EMDR-therapie. Hiermee kan bijvoorbeeld de nare of traumatische ervaringen uit het verleden verwerkt worden, waardoor de angst voor naalden zal afnemen.
• Angstmedicatie. In incidentele gevallen kan medicatie de angst af laten nemen door het alarmbelletje te dempen.
• Het beïnvloeden van lichamelijke signalen. De lichamelijke signalen kunnen worden beïnvloed door afleiding, ontspanningsoefeningen, spierontspanningsoefeningen, ademhalingsoefeningen, verandering van lichaamshouding of soms verdovende medicatie.
• Angstmedicatie.
• Angstgedachten verminderen door cognitieve gedragstherapie.

Prikangst leidt tot vermijding van medicatie, het ontlopen van vaccinaties, het uitstellen van noodzakelijke medische behandeling en het vermijden van medische zorg in het algemeen.

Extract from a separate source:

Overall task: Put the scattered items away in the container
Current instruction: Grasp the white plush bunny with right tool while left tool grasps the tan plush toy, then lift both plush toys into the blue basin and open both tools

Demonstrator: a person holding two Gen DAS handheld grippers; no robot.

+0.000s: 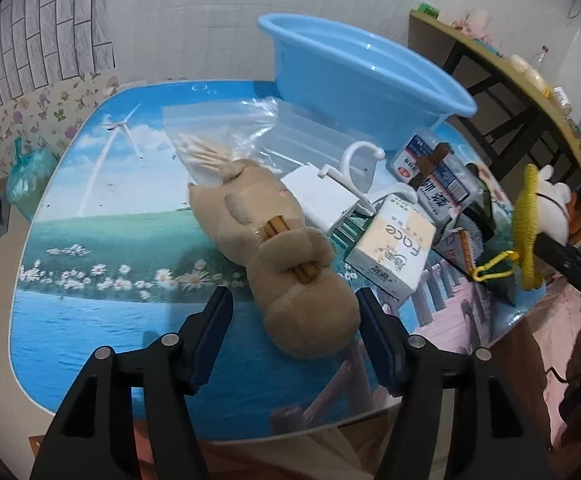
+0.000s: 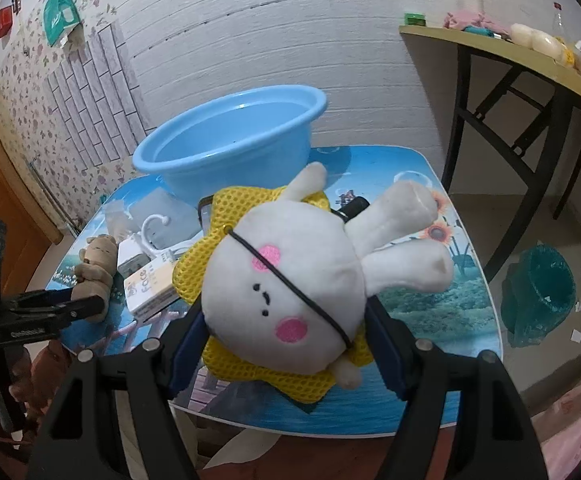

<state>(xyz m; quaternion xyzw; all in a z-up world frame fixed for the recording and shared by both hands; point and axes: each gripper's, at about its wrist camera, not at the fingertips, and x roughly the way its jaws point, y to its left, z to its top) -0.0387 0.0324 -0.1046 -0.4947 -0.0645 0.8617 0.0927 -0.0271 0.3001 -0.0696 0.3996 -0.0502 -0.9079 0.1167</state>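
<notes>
A light blue basin (image 1: 362,80) stands at the table's far side; it also shows in the right wrist view (image 2: 226,136). A tan plush toy (image 1: 282,256) lies on the table, its near end between the fingers of my open left gripper (image 1: 294,344). My right gripper (image 2: 282,344) is shut on a white plush rabbit (image 2: 290,292) with a yellow mesh collar, held above the table's near edge. The rabbit also shows at the right in the left wrist view (image 1: 550,200). The tan plush (image 2: 94,276) and left gripper show at left in the right wrist view.
Scattered between the plush and the basin are a cream "Face" box (image 1: 394,248), a white plastic hook (image 1: 354,168), a zip bag of cotton swabs (image 1: 210,148) and blue-white packets (image 1: 438,172). A side table (image 2: 530,64) stands right, a teal bin (image 2: 538,296) on the floor.
</notes>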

Hulp zoeken bij een prikangst

Het is opvallend dat een kleine minderheid van de mensen met een prikfobie hulp zoekt, terwijl de angstklachten in de regel een chronisch beloop hebben en dus niet vanzelf verdwijnen. De belangrijkste verklaring voor het feit dan mensen weinig hulp zoeken is dat prikken makkelijk te vermijden is. Wanneer het echter niet (langer) mogelijk is om het prikken te vermijden kan de lijdensdruk zo groot worden dat mensen alsnog hulp gaan zoeken. Met een prikfobie valt doorgaans tot op zeker hoogte wel te leven, maar onder bepaalde omstandigheden kan een prikfobie het dagelijks leven gaan ontwrichten of in gevaar brengen. Wanneer dat gebeurd is het verstandig om professionele hulp te vragen.